Provided material: Begin

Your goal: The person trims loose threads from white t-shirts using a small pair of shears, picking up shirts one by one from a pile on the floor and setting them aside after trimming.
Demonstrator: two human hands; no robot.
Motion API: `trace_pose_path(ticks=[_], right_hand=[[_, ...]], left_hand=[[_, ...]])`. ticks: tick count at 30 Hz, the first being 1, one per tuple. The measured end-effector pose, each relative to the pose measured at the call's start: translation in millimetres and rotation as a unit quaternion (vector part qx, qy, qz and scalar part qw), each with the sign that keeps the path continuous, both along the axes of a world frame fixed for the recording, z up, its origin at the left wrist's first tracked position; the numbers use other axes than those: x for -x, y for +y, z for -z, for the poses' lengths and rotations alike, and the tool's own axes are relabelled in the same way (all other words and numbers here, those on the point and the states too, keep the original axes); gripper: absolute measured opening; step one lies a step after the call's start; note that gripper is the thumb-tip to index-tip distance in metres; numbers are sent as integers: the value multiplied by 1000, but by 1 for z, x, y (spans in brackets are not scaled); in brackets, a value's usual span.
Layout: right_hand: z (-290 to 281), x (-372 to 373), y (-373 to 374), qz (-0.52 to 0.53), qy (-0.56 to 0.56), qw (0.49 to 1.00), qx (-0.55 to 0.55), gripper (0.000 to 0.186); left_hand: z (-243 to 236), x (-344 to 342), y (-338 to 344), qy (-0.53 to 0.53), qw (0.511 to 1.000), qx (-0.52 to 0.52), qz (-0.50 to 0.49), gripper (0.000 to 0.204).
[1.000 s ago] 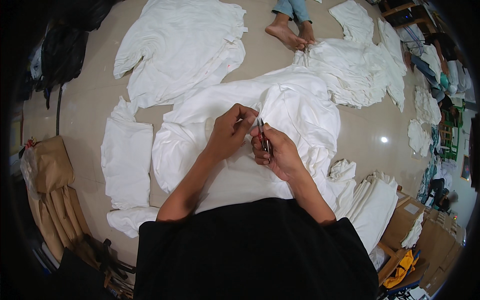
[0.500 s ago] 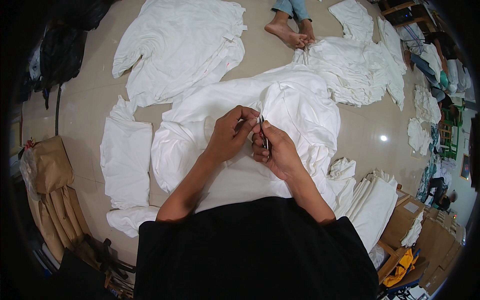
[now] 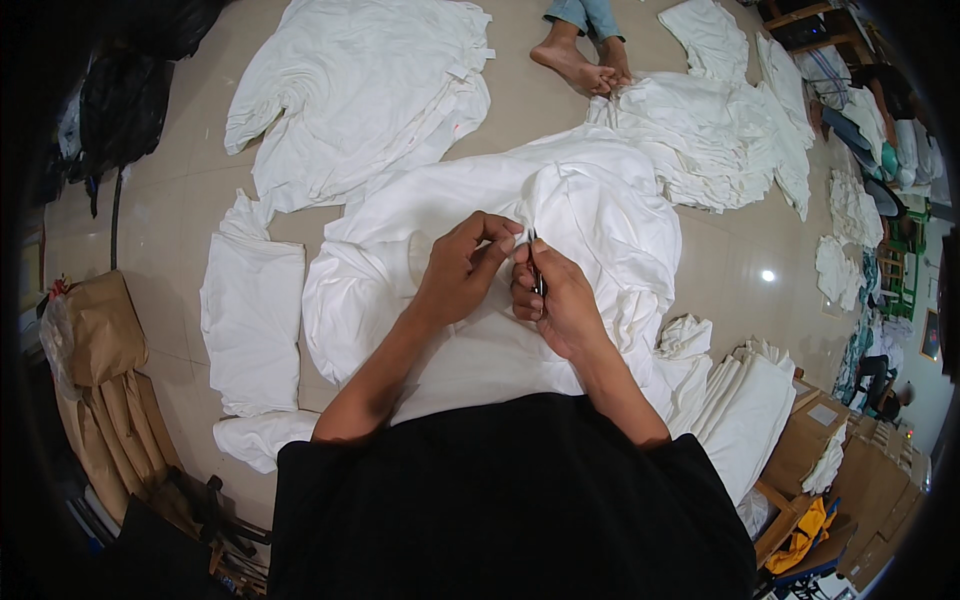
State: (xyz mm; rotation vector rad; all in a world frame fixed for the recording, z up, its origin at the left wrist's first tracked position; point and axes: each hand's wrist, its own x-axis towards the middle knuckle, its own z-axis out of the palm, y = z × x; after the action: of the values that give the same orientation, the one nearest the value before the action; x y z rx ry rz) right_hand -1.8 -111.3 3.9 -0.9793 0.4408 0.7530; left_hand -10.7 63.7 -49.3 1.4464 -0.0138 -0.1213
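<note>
A large heap of white fabric [image 3: 610, 230] lies beneath my hands and over the lap area. My left hand [image 3: 462, 262] pinches a small bit of that cloth between thumb and fingers. Just to its right, my right hand [image 3: 558, 298] is closed around small dark-handled thread snips [image 3: 539, 280], their tips pointing up beside my left fingertips at the pinched cloth. Where exactly the blades meet the cloth is too small to tell.
Piles of white garments [image 3: 350, 90] and folded cloth [image 3: 250, 325] surround me on the tiled floor [image 3: 165, 230]. Another person's bare feet [image 3: 575, 70] are at the top. Brown paper [image 3: 105, 330] and black bags [image 3: 120, 105] lie left; cardboard boxes [image 3: 810, 435] stand right.
My right hand has shifted slightly up and to the right with the snips, which now stand more upright. My left hand keeps its pinch with little movement.
</note>
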Motion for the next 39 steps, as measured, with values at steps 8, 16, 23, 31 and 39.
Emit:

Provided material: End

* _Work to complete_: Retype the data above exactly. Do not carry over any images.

* _Solved exercise_:
Your goal: The person trims loose threads from white t-shirts using a small pair of shears, picking up shirts one by one from a pile on the floor and setting them aside after trimming.
Demonstrator: two human hands; no robot.
Motion API: `trace_pose_path(ticks=[_], right_hand=[[_, ...]], left_hand=[[_, ...]])`. ticks: tick count at 30 Hz, the first being 1, one per tuple. The measured end-effector pose, each relative to the pose measured at the call's start: translation in millimetres and rotation as a unit quaternion (vector part qx, qy, qz and scalar part qw), each with the sign that keeps the path continuous, both along the axes of a world frame fixed for the recording, z up, its origin at the left wrist's first tracked position; the numbers use other axes than those: x for -x, y for +y, z for -z, for the poses' lengths and rotations alike, and the tool's own axes are relabelled in the same way (all other words and numbers here, those on the point and the states too, keep the original axes); gripper: absolute measured opening; step one lies a step after the call's start; note that gripper is the thumb-tip to index-tip distance in metres; numbers are sent as integers: the value multiplied by 1000, but by 1 for z, x, y (spans in brackets are not scaled); in brackets, a value's usual span.
Layout: right_hand: z (-290 to 281), x (-372 to 373), y (-373 to 374), qz (-0.52 to 0.53), qy (-0.56 to 0.56), qw (0.49 to 1.00), qx (-0.55 to 0.55), gripper (0.000 to 0.186); left_hand: z (-243 to 236), x (-344 to 342), y (-338 to 344), qy (-0.53 to 0.53), qw (0.511 to 1.000), qx (-0.52 to 0.52), qz (-0.50 to 0.49), gripper (0.000 to 0.204).
[1.000 s ago] 
[0.500 s ago] 
[now] 
State: (xyz mm; rotation vector rad; all in a world frame fixed for the recording, z up, its origin at the left wrist's first tracked position; point and axes: each hand's wrist, its own x-axis towards the middle knuckle, its own z-axis out of the palm, y = z × x; after the action: of the values that give the same orientation, the one nearest the value before the action; x y z rx ry rz) right_hand -1.8 -111.3 3.9 -0.9793 0.4408 0.7530; left_hand -10.7 63.7 -49.3 1.4464 -0.0138 -0.1213
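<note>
A large heap of white fabric [image 3: 610, 230] lies beneath my hands and over the lap area. My left hand [image 3: 462, 262] pinches a small bit of that cloth between thumb and fingers. Just to its right, my right hand [image 3: 558, 298] is closed around small dark-handled thread snips [image 3: 539, 280], their tips pointing up beside my left fingertips at the pinched cloth. Where exactly the blades meet the cloth is too small to tell.
Piles of white garments [image 3: 350, 90] and folded cloth [image 3: 250, 325] surround me on the tiled floor [image 3: 165, 230]. Another person's bare feet [image 3: 575, 70] are at the top. Brown paper [image 3: 105, 330] and black bags [image 3: 120, 105] lie left; cardboard boxes [image 3: 810, 435] stand right.
My right hand has shifted slightly up and to the right with the snips, which now stand more upright. My left hand keeps its pinch with little movement.
</note>
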Motion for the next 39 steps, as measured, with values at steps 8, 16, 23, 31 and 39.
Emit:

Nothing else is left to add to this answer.